• [Source records]:
========
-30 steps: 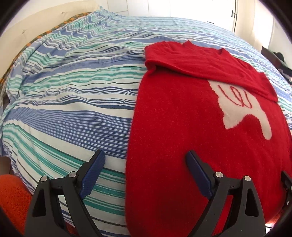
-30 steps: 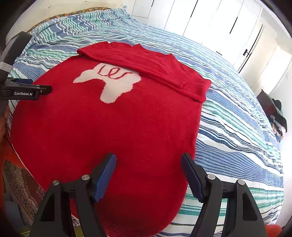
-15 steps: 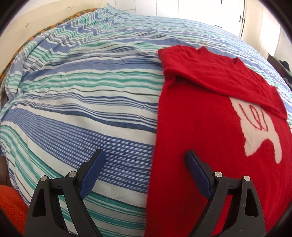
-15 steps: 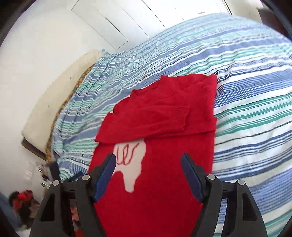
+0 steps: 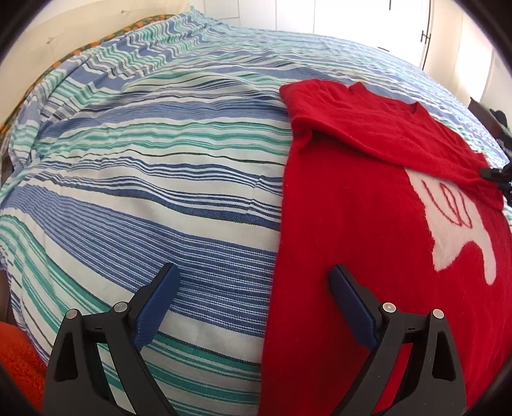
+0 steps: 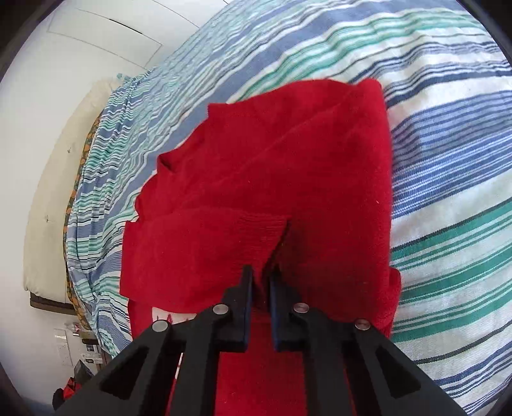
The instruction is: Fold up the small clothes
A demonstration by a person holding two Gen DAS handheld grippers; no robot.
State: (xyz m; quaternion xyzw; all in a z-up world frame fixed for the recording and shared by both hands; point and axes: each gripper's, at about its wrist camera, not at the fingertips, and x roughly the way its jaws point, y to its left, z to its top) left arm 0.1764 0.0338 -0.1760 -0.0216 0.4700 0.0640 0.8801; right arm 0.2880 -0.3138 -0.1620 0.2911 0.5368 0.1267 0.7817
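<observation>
A red sweater with a white motif lies flat on the striped bed, its sleeves folded across the chest. My left gripper is open and empty, low over the sweater's left side edge, one finger over the bedspread, the other over the red knit. In the right wrist view my right gripper is shut on the edge of the folded sleeve of the sweater. Its tip also shows in the left wrist view at the sweater's right side.
The bed has a blue, green and white striped cover. A cream headboard stands behind it, white wardrobe doors beyond. An orange rug lies by the near left corner.
My right gripper has dropped onto the folded sleeve and shut on it; it was open before. My left gripper has drifted left, so the sweater's edge now lies between its fingers.
</observation>
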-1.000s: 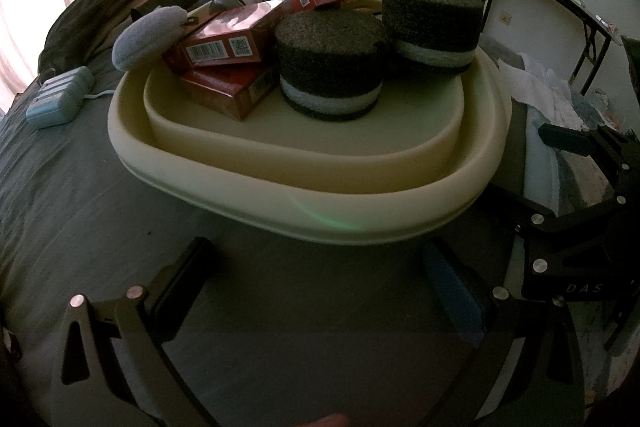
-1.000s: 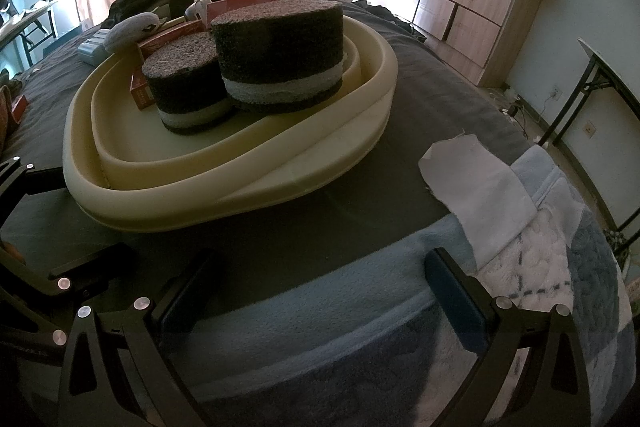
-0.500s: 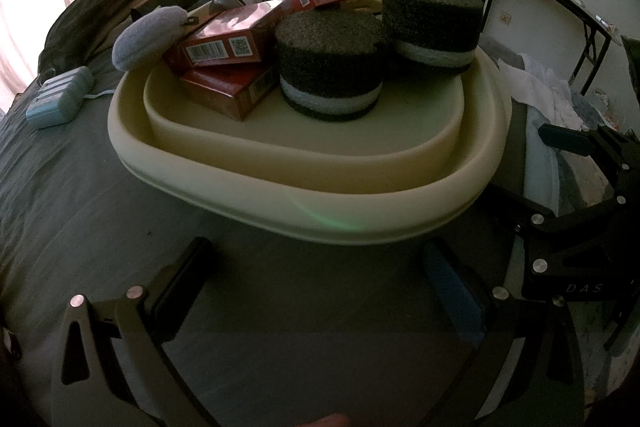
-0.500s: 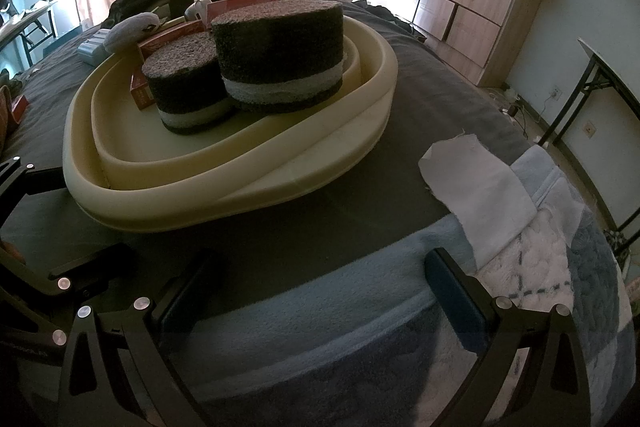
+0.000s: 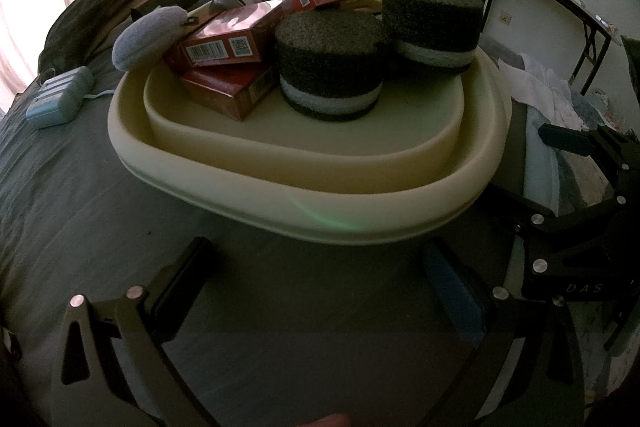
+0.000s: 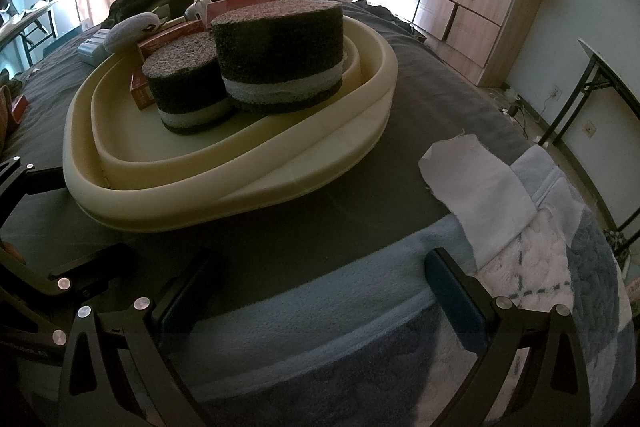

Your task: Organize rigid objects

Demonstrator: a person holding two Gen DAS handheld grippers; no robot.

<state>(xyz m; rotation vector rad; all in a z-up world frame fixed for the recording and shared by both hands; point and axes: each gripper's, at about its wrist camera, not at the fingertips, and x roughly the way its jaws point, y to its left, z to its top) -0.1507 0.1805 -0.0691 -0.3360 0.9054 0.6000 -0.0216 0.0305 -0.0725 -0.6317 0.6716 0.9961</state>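
1. Cream tray on the bed, loaded with two dark foam pucks and red boxes.
2. Left tool and right tool both spread apart, empty, just in front of tray.

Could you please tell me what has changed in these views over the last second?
Nothing visibly changed. Both claws, left and right, stay open and empty over the bed, and the cream tray keeps its two foam cylinders and red boxes in place.
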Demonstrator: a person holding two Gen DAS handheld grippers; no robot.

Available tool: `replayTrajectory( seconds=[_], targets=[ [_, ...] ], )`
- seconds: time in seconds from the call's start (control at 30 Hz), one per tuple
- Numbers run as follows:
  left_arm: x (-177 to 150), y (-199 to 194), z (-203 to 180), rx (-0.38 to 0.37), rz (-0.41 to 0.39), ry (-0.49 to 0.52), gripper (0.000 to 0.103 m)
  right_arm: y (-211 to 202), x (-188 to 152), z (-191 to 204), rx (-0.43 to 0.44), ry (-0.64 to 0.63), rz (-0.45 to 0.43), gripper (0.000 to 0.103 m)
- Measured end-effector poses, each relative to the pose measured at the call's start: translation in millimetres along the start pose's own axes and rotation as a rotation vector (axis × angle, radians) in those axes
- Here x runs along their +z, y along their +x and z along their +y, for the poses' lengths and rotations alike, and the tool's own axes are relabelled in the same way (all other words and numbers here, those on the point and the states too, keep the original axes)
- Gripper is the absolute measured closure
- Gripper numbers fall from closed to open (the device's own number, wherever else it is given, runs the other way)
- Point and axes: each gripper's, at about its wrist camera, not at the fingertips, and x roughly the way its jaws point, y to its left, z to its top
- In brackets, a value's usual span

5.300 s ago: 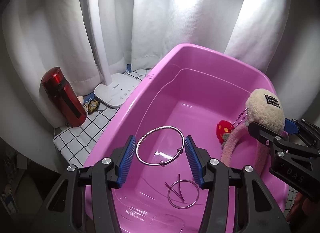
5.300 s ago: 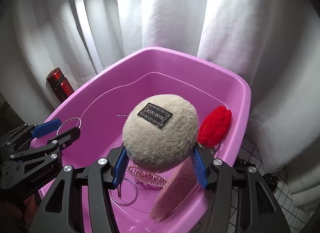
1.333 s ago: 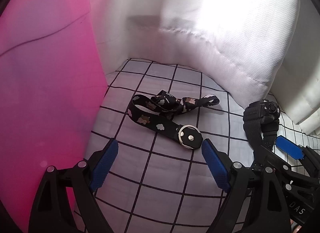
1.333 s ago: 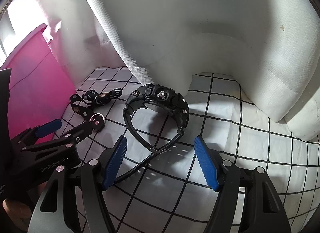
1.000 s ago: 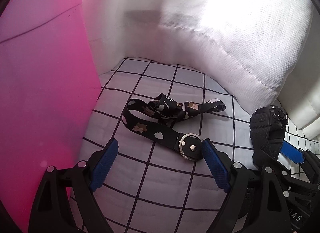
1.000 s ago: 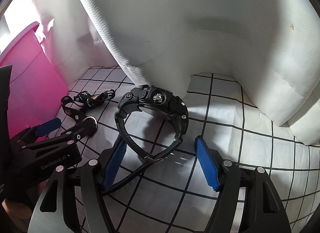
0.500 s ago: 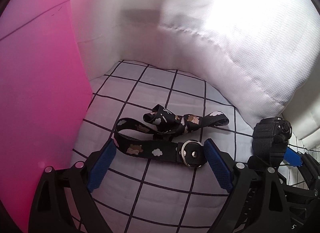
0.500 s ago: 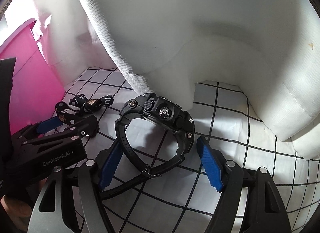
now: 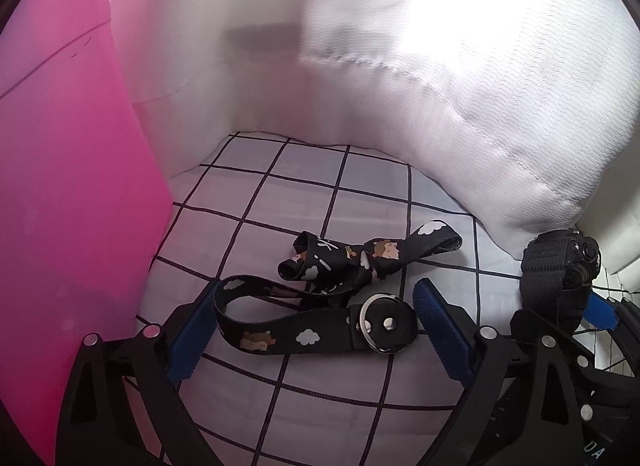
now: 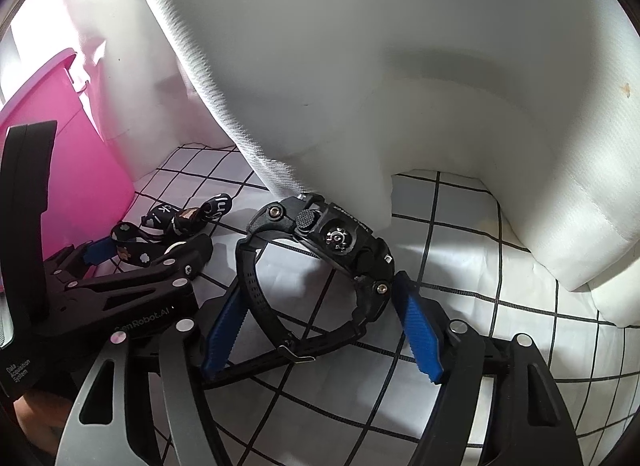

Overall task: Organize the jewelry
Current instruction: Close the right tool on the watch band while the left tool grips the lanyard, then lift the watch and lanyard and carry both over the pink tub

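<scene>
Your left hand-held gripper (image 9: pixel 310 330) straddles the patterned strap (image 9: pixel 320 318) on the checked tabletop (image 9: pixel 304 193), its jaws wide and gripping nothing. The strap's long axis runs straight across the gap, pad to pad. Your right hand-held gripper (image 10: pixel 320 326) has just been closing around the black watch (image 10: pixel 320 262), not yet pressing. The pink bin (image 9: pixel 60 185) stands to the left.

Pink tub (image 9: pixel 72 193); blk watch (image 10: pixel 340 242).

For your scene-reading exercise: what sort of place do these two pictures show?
Probably a home tabletop by a window: a grid-patterned cloth, white curtains hanging behind, and a pink plastic tub beside a black wristwatch and patterned strap.
</scene>
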Motion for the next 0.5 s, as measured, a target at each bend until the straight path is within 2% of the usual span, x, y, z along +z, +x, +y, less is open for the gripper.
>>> replayTrajectory(
  seconds=[0.1,0.13,0.17,0.23,0.3,0.43,0.5],
  targets=[
    [-10,-13,-4,-0.015,-0.019,0.023,0.036,-2,-3,1,-0.006,0.007,-0.008,0.038],
    [-12,-15,-6,-0.021,-0.026,0.029,0.046,-3,-5,0,-0.006,0.013,-0.012,0.039],
    [-14,-18,-8,-0.028,-0.032,0.034,0.062,-4,-6,-1,-0.004,0.02,-0.016,0.039],
    [-17,-22,-8,-0.037,-0.04,0.044,0.082,-8,-10,-4,0.001,0.036,-0.024,0.039],
    [-19,-25,-6,-0.054,-0.041,0.038,0.084,-12,-13,-9,0.011,0.054,-0.027,0.039],
    [-24,-40,-4,-0.071,-0.066,0.041,0.096,-20,-20,-13,0.015,0.076,-0.025,0.039],
    [-26,-45,-11,-0.077,-0.071,0.045,0.096,-25,-25,-16,0.02,0.088,-0.024,0.039]
  ],
)
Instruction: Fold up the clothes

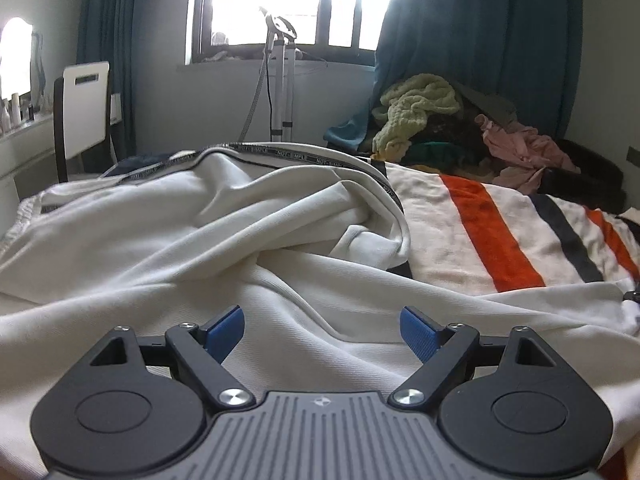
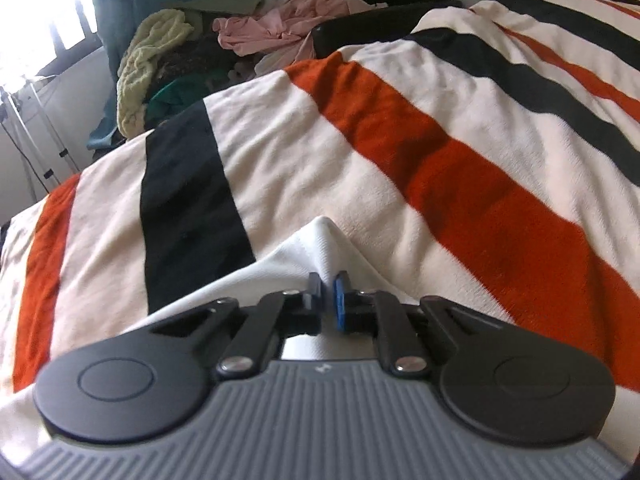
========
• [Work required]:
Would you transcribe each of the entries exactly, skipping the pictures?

• [Your response]:
-30 steps: 
-30 steps: 
-15 steps: 
-15 steps: 
+0 steps: 
+0 steps: 
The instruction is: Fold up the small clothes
A demonstration by a person holding two Gen DAS handheld grippers; no robot.
State: (xyz m; quaternion xyzw; all in a z-up world frame fixed for the recording and shared by both hands; point and axes: each gripper's, at about its wrist camera, not at the fingertips, and x roughly the way its jaws point, y to its left, z to its top) left arm 0.1764 0.0338 -0.1760 -0.0216 0.4700 0.0640 0.8801; right arm 0.2880 -0.3138 -0.1620 0.2911 0.5368 0.1267 0.7817
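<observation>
A red sweater with a white motif lies flat on the striped bed, its sleeves folded across the chest. My left gripper is open and empty, low over the sweater's left side edge, one finger over the bedspread, the other over the red knit. In the right wrist view my right gripper is shut on the edge of the folded sleeve of the sweater. Its tip also shows in the left wrist view at the sweater's right side.
The bed has a blue, green and white striped cover. A cream headboard stands behind it, white wardrobe doors beyond. An orange rug lies by the near left corner.
My right gripper has dropped onto the folded sleeve and shut on it; it was open before. My left gripper has drifted left, so the sweater's edge now lies between its fingers.
</observation>
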-1.000s: 
-1.000s: 
-0.500s: 
-0.500s: 
+0.000s: 
+0.000s: 

Your task: Organize rigid objects

Demonstrator: a person holding two Gen DAS handheld grippers; no robot.

<state>(xyz m; rotation vector rad; all in a z-up world frame fixed for the recording and shared by both hands; point and axes: each gripper's, at about its wrist camera, not at the fingertips, and x roughly the way its jaws point, y to its left, z to its top) -0.1507 0.1805 -0.0691 -0.3360 0.9054 0.6000 -0.0216 0.0305 -0.0725 -0.6317 0.6716 0.9961</state>
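1. Cream tray on the bed, loaded with two dark foam pucks and red boxes.
2. Left tool and right tool both spread apart, empty, just in front of tray.

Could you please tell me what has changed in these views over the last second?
Nothing visibly changed. Both claws, left and right, stay open and empty over the bed, and the cream tray keeps its two foam cylinders and red boxes in place.
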Demonstrator: a person holding two Gen DAS handheld grippers; no robot.

Available tool: `replayTrajectory( seconds=[_], targets=[ [_, ...] ], )`
- seconds: time in seconds from the call's start (control at 30 Hz), one per tuple
- Numbers run as follows:
  left_arm: x (-177 to 150), y (-199 to 194), z (-203 to 180), rx (-0.38 to 0.37), rz (-0.41 to 0.39), ry (-0.49 to 0.52), gripper (0.000 to 0.103 m)
  right_arm: y (-211 to 202), x (-188 to 152), z (-191 to 204), rx (-0.43 to 0.44), ry (-0.64 to 0.63), rz (-0.45 to 0.43), gripper (0.000 to 0.103 m)
- Measured end-effector poses, each relative to the pose measured at the call's start: translation in millimetres along the start pose's own axes and rotation as a rotation vector (axis × angle, radians) in those axes
- Here x runs along their +z, y along their +x and z along their +y, for the poses' lengths and rotations alike, and the tool's own axes are relabelled in the same way (all other words and numbers here, those on the point and the states too, keep the original axes)
- Gripper is the absolute measured closure
- Gripper numbers fall from closed to open (the device's own number, wherever else it is given, runs the other way)
- Point and axes: each gripper's, at about its wrist camera, not at the fingertips, and x roughly the way its jaws point, y to its left, z to its top
- In brackets, a value's usual span

5.300 s ago: 
5.300 s ago: 
1.333 s ago: 
1.333 s ago: 
1.000 s ago: 
1.000 s ago: 
0.500 s ago: 
0.500 s ago: 
now: 
now: 

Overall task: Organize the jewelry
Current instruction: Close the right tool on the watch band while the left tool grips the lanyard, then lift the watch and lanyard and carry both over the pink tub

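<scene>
Your left hand-held gripper (image 9: pixel 310 330) straddles the patterned strap (image 9: pixel 320 318) on the checked tabletop (image 9: pixel 304 193), its jaws wide and gripping nothing. The strap's long axis runs straight across the gap, pad to pad. Your right hand-held gripper (image 10: pixel 320 326) has just been closing around the black watch (image 10: pixel 320 262), not yet pressing. The pink bin (image 9: pixel 60 185) stands to the left.

Pink tub (image 9: pixel 72 193); blk watch (image 10: pixel 340 242).

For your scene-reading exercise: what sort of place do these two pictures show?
Probably a home tabletop by a window: a grid-patterned cloth, white curtains hanging behind, and a pink plastic tub beside a black wristwatch and patterned strap.
</scene>
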Motion for the next 0.5 s, as measured, a target at each bend until the straight path is within 2% of the usual span, x, y, z along +z, +x, +y, less is open for the gripper.
>>> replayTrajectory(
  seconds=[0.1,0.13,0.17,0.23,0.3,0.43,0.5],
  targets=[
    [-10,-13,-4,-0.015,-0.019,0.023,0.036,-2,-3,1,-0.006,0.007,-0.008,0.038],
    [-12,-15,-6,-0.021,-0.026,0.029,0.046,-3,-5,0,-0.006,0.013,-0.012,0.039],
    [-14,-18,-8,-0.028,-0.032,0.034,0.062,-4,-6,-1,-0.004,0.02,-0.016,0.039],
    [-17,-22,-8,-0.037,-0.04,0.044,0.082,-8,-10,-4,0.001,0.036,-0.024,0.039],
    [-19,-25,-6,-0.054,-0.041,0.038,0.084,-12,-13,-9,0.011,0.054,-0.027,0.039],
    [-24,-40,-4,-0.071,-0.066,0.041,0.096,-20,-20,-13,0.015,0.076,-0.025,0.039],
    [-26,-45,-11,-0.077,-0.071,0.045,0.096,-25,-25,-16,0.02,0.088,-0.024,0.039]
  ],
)
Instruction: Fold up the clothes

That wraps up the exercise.